以前、拙ブログにて“統合失調症”のことを書いている時、ふと、ファン・ゴッホを思い出した。病気と貧困に苦しみ、絵は売れず、37歳でピストル自殺をはかり無名のまま死んだ。

天才であるがゆえに幻想が見えたのか、幻想の中から何かインスパイヤされて絵筆を進めたのか、凡人にはまったくわからない。

苦渋に満ちた人生だったが、彼には弟のテオという良き理解者がいたことが救いだ。弟あてのおびただしい書簡集を見ても、この2人が運命共同体だったことが分かる。

さて、藤原伊織著「ひまわりの祝祭」は、ファン・ゴッホの「アルルの8枚目のひまわりは存在する」という、夢のような発想から生まれたミステリーだ。

この人は本当に文章が上手い。会話も洒落ている。上手すぎるがゆえに、逆にスルッと読めすぎてしまう。つまづきがなさ過ぎるというか。文章が上手すぎるのが欠点なんて、ある意味すごい。
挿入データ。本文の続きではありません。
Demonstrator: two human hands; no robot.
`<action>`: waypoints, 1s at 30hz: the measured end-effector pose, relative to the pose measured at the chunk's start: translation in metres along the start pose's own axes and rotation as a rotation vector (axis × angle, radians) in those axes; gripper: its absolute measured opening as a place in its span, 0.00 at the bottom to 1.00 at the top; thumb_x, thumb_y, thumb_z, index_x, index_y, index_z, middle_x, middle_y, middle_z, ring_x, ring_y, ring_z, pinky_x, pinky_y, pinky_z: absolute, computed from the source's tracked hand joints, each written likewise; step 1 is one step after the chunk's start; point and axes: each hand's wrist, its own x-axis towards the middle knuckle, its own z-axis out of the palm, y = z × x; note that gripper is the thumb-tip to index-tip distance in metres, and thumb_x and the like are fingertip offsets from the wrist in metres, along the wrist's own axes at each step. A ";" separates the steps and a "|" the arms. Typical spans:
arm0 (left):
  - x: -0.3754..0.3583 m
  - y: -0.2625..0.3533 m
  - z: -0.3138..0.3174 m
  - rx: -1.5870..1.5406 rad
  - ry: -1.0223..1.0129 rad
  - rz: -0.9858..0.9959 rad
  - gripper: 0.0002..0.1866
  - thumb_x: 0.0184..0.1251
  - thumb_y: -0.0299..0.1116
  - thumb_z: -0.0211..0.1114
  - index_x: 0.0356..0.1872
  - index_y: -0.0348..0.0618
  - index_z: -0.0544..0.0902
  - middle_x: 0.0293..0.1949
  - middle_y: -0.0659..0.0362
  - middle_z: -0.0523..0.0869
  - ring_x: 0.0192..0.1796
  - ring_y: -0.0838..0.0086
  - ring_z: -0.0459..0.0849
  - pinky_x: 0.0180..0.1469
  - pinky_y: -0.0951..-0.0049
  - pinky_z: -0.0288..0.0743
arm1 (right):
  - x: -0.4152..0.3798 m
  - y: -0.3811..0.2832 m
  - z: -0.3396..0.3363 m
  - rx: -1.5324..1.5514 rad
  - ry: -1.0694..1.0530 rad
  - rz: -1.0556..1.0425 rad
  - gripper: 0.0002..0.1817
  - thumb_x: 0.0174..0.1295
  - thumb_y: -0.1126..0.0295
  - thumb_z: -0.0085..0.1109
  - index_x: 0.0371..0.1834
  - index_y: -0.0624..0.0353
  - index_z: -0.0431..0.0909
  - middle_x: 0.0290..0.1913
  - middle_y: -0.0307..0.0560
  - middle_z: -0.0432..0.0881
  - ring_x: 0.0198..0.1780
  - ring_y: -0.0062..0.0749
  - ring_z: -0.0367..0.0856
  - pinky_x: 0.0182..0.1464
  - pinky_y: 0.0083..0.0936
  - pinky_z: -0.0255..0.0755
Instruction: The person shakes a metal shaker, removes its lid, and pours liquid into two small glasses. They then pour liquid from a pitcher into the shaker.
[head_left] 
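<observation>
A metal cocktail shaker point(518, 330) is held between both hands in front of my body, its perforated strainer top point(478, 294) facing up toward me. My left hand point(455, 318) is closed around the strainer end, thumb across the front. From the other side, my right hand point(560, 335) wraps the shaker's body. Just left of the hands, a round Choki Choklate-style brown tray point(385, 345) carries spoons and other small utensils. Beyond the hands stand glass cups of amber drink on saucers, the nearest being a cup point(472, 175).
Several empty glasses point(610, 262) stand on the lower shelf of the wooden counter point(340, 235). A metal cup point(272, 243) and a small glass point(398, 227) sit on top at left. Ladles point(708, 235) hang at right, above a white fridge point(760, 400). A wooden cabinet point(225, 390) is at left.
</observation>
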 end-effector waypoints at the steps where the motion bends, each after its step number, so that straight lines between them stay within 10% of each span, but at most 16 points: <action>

本の中で、チラッと、佐伯祐三のことが書かれてあった。ユトリロ以上の作品を描いた画家と評価していたのがうれしく、それだけでこの本は、私の中で2割り増しとなった。

幻のひまわりを巡って、愛好家、投資家、やくざ等々あらゆる人たちがうごめく。特に、自分の才能の無さに気づき芸術への夢をあきらめた敗残者たちの執念は、哀感をそそる。

才能があるがゆえの不幸、そしてないがゆえの不幸。どちらが重いだろうか。